━━━━━ Source material ━━━━━

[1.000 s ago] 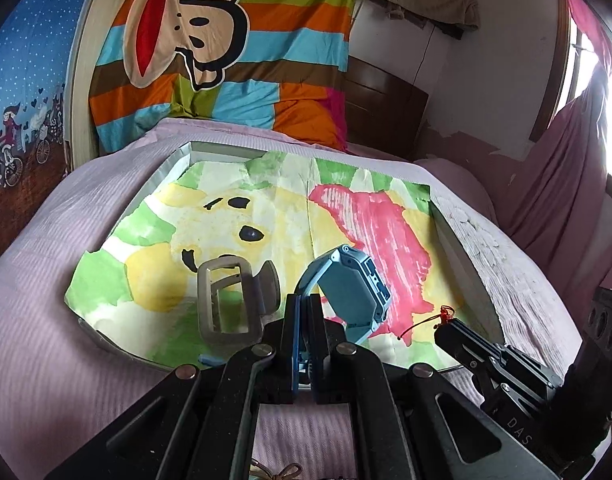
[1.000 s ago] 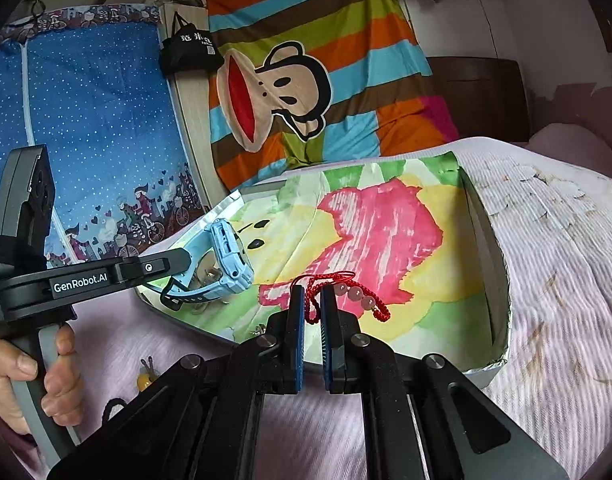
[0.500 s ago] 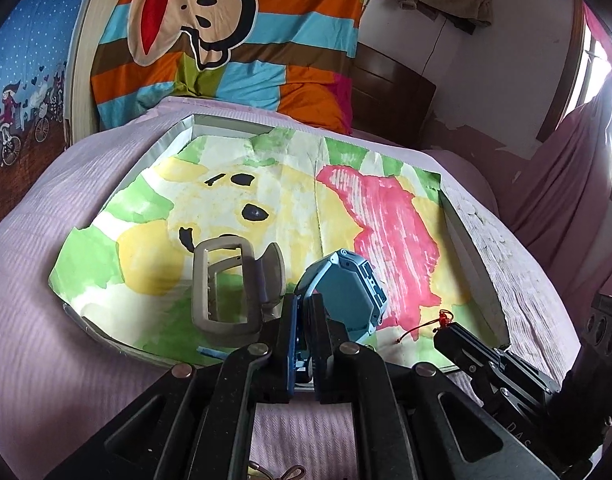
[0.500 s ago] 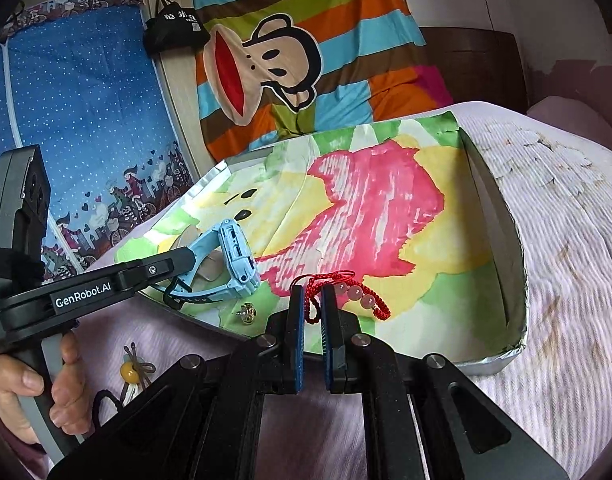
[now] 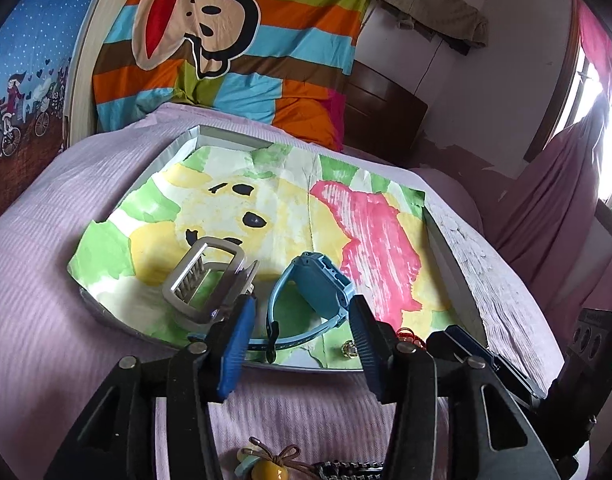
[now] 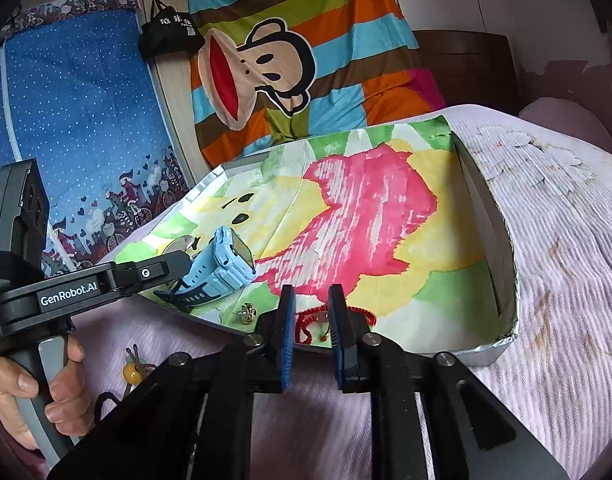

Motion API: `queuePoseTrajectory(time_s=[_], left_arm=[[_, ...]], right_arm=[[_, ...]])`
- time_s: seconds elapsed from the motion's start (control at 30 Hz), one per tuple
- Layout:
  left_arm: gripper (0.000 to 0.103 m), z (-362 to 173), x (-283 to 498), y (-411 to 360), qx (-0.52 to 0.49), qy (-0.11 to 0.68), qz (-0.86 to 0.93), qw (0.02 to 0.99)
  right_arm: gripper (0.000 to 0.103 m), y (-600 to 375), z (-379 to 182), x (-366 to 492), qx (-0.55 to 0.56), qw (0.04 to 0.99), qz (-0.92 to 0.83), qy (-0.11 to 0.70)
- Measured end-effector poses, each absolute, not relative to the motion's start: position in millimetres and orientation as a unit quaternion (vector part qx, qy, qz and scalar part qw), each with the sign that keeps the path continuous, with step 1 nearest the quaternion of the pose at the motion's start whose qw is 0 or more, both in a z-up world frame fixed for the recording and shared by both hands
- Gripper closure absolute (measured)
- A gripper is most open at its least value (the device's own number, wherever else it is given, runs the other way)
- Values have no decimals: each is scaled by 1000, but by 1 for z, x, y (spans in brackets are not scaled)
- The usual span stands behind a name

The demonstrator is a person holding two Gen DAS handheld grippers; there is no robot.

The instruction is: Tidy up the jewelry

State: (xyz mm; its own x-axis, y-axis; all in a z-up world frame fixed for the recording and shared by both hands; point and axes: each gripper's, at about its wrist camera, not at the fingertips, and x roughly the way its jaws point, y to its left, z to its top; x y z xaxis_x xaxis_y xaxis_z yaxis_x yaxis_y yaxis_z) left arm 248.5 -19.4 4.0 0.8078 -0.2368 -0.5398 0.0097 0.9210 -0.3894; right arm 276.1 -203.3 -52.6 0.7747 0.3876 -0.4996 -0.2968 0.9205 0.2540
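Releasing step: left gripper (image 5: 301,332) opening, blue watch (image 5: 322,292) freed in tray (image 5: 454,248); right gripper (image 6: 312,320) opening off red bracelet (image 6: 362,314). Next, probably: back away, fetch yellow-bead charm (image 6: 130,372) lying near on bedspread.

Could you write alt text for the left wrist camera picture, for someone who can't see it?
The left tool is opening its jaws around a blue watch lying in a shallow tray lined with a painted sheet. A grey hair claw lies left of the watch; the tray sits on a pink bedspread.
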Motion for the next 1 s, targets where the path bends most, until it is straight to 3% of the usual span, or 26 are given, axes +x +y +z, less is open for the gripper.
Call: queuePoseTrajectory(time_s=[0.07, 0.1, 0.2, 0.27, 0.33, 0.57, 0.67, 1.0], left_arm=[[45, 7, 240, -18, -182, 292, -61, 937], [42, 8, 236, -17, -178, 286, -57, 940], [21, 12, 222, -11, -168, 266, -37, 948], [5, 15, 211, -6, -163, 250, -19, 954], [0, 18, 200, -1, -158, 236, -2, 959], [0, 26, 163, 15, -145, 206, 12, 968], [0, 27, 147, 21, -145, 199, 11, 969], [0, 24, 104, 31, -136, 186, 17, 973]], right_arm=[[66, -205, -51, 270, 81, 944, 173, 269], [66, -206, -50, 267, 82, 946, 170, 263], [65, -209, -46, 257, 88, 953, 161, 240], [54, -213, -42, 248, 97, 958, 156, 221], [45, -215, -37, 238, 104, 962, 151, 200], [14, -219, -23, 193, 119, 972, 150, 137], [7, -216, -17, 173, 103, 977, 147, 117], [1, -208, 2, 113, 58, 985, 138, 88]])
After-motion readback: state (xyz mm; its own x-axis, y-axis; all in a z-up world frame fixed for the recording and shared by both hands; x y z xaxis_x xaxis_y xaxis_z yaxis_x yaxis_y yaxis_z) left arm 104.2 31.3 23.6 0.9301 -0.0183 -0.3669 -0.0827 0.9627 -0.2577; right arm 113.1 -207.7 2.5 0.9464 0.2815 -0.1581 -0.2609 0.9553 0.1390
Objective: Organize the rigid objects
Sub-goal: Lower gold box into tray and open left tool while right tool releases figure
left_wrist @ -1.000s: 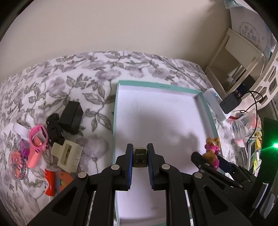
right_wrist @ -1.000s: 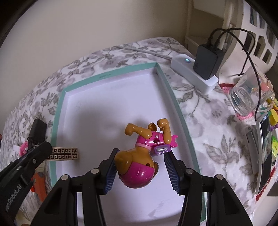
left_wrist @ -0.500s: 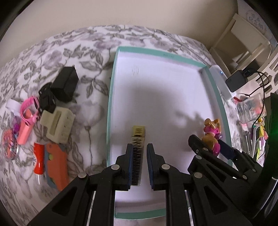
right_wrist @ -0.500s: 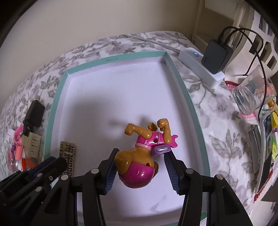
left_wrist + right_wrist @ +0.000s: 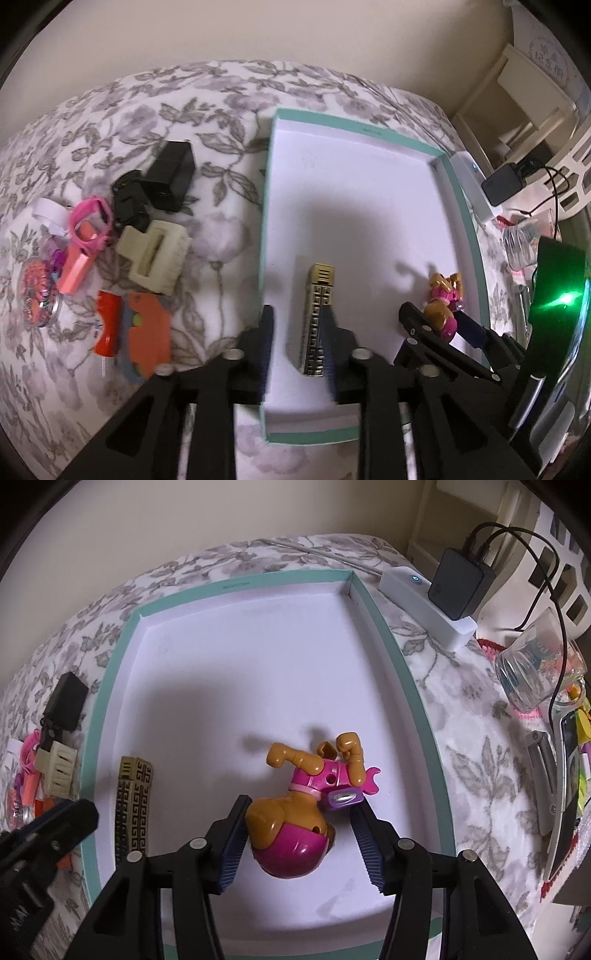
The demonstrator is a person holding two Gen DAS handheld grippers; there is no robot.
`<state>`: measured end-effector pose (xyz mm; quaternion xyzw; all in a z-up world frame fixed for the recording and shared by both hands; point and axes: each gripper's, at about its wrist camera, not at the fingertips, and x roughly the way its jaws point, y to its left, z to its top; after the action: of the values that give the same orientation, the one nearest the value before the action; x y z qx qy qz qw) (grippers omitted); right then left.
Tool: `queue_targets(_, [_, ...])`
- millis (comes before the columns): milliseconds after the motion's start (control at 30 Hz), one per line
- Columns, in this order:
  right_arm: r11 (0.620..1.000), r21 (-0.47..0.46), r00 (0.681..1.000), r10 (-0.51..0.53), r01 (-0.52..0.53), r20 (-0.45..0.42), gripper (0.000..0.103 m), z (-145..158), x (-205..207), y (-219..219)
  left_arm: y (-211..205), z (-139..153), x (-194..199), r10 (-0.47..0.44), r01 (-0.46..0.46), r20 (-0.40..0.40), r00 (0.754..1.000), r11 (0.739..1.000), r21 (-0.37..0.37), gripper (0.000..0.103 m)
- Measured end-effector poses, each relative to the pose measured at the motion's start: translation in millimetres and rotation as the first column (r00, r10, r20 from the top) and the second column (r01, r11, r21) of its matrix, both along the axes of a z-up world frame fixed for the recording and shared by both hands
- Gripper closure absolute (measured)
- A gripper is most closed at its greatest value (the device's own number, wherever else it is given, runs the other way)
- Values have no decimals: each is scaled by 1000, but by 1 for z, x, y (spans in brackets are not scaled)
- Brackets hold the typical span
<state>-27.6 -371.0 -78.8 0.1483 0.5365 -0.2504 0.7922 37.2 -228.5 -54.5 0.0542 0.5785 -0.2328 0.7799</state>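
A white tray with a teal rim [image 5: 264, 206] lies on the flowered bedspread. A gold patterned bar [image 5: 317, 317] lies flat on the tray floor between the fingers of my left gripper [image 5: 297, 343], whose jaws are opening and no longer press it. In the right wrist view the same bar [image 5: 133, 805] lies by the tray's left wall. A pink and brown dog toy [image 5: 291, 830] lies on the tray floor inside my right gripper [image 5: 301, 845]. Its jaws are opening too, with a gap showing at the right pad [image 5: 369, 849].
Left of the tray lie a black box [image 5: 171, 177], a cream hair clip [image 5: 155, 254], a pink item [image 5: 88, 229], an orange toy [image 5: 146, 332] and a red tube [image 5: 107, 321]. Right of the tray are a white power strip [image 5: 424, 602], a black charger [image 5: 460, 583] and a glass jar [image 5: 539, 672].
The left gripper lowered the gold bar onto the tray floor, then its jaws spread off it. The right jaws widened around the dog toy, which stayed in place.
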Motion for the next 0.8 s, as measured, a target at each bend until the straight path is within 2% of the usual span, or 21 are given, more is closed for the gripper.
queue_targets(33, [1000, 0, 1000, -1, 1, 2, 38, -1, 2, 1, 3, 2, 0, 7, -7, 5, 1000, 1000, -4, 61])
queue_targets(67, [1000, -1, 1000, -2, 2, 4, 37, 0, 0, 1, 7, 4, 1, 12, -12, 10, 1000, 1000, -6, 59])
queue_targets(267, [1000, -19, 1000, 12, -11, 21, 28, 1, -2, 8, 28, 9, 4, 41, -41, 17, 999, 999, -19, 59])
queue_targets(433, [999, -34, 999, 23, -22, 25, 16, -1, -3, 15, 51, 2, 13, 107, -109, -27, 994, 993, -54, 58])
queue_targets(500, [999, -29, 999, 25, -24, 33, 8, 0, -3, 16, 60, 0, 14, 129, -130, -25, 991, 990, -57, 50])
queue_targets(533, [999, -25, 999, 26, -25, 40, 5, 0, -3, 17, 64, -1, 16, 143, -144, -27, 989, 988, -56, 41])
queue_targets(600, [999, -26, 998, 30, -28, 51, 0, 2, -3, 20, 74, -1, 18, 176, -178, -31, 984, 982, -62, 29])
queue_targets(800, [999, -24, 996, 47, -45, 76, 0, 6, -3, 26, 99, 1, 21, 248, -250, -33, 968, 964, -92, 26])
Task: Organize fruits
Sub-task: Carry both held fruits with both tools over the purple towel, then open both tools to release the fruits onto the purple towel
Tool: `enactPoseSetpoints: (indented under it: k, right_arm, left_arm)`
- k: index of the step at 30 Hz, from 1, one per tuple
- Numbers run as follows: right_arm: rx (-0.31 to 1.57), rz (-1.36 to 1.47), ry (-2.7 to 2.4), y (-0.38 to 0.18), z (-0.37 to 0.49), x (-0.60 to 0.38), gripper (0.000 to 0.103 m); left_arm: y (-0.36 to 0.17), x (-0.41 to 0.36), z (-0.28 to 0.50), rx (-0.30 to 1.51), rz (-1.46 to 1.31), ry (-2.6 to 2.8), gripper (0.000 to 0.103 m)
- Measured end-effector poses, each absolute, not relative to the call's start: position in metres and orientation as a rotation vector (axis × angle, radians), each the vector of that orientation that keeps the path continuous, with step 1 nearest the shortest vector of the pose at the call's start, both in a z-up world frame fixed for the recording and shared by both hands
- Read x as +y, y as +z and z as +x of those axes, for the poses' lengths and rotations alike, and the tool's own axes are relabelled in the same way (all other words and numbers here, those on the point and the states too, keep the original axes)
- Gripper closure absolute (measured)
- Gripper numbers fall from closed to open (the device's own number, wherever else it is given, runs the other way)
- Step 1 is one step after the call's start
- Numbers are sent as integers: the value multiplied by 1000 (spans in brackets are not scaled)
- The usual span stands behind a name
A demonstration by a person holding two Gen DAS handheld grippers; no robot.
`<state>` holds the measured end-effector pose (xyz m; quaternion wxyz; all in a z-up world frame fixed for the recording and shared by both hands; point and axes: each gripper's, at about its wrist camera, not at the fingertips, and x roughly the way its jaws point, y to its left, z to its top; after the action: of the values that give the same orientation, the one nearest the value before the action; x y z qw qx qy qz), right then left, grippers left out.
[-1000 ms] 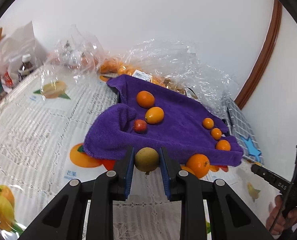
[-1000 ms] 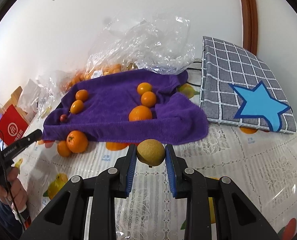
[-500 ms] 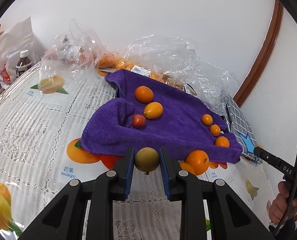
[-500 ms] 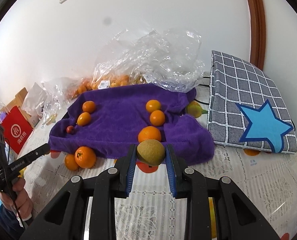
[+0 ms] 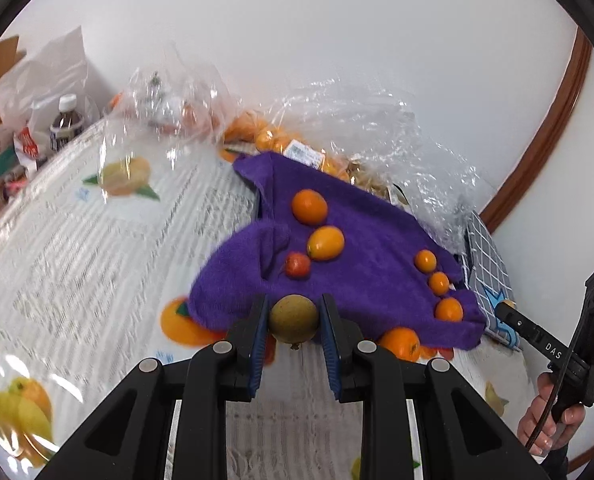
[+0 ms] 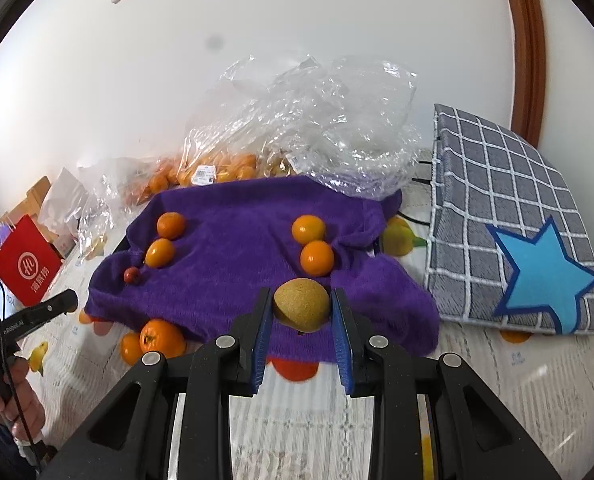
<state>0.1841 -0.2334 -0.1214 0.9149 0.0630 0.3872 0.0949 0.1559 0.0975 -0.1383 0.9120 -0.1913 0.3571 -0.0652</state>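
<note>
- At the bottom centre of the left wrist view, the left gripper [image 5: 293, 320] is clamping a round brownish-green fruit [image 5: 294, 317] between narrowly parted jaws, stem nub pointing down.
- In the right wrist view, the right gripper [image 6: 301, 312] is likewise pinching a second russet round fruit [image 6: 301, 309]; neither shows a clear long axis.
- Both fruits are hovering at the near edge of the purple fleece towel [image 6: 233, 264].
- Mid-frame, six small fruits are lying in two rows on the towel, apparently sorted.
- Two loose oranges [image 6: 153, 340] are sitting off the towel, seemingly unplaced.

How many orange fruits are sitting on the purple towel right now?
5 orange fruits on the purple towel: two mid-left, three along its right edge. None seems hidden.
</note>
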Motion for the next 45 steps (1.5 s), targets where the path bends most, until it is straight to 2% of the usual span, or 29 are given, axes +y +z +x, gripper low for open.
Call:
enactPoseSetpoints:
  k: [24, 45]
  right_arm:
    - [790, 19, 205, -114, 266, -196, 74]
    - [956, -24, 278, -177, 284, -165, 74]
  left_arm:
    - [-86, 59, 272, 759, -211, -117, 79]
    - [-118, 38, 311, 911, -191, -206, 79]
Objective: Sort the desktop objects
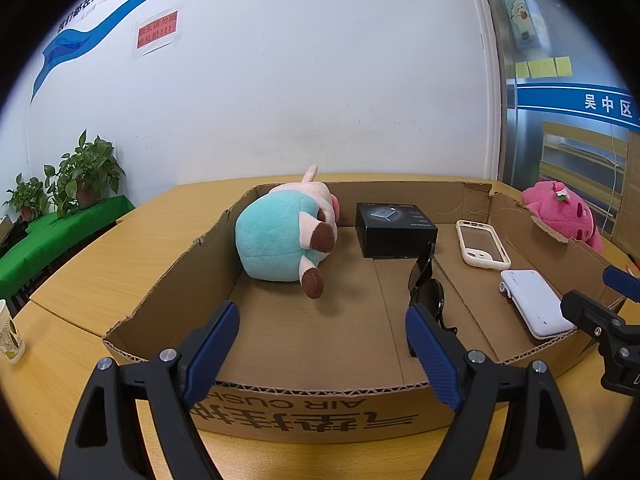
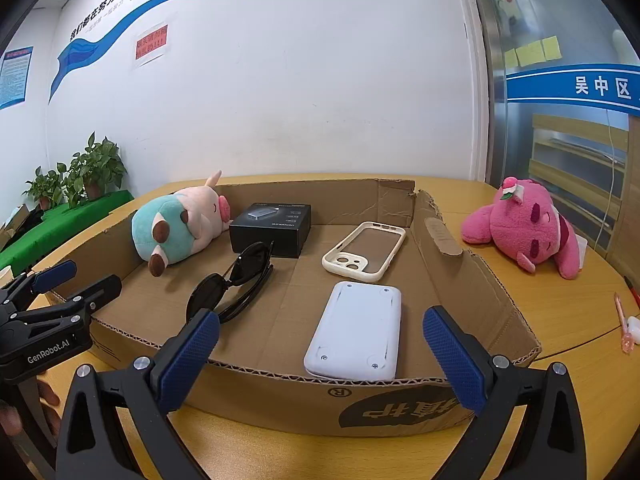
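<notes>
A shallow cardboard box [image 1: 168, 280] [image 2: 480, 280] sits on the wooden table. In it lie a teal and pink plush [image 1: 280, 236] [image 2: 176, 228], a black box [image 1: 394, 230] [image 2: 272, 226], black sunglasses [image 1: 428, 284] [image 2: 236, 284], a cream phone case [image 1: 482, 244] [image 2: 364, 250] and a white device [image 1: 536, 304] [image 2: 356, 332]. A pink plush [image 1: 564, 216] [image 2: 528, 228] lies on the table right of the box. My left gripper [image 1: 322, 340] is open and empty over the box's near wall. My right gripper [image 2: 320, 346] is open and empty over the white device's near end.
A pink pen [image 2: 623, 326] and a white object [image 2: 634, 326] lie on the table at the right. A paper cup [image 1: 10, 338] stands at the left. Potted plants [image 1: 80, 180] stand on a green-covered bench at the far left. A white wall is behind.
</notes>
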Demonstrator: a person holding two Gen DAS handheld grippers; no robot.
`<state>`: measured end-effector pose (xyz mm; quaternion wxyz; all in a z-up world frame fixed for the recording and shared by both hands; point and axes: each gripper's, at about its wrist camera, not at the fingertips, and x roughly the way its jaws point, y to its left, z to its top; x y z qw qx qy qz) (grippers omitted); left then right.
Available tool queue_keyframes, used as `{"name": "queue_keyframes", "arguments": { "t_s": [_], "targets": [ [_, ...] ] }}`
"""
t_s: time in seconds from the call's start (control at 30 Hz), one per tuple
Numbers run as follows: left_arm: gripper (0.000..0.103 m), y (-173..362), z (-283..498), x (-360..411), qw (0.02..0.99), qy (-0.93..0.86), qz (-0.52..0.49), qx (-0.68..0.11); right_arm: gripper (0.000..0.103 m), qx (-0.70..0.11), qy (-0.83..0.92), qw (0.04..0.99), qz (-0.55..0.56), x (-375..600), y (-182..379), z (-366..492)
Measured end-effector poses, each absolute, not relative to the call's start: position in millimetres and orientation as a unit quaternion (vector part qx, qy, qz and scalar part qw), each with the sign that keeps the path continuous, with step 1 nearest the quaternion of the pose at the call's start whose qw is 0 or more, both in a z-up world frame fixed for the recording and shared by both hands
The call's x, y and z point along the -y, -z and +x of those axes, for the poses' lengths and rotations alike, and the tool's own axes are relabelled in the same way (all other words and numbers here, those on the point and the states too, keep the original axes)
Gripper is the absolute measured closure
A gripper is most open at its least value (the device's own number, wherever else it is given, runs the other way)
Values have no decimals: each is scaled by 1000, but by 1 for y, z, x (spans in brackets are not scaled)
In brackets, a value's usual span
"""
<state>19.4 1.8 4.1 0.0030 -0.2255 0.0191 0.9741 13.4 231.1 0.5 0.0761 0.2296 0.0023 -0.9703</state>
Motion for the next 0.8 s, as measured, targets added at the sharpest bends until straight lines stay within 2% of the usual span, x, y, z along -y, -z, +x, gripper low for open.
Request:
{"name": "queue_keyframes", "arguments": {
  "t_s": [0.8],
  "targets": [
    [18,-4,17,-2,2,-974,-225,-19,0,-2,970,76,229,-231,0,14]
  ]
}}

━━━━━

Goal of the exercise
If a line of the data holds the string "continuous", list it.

Output for this task
- Measured end-effector poses, each absolute, not relative to the motion's start: position in millimetres and orientation as a unit quaternion (vector part qx, qy, qz and scalar part qw), each with the sign that keeps the path continuous, with step 1 nearest the quaternion of the pose at the motion's start whose qw is 0 or more, both in a z-up world frame fixed for the recording and shared by both hands
- Measured end-effector poses, each absolute, not relative to the call's start: position in metres and orientation as a rotation vector (axis × angle, radians), each the vector of that orientation that keeps the path continuous, with step 1 nearest the shortest vector of the pose at the call's start, both in a z-up world frame fixed for the recording and shared by both hands
Measured end-effector poses, each absolute, not relative to the call's start: position in millimetres and orientation as a unit quaternion (vector part qx, qy, qz and scalar part qw), each with the sign that keeps the path continuous, with step 1 nearest the quaternion of the pose at the call's start whose qw is 0 or more, both in a z-up world frame fixed for the recording and shared by both hands

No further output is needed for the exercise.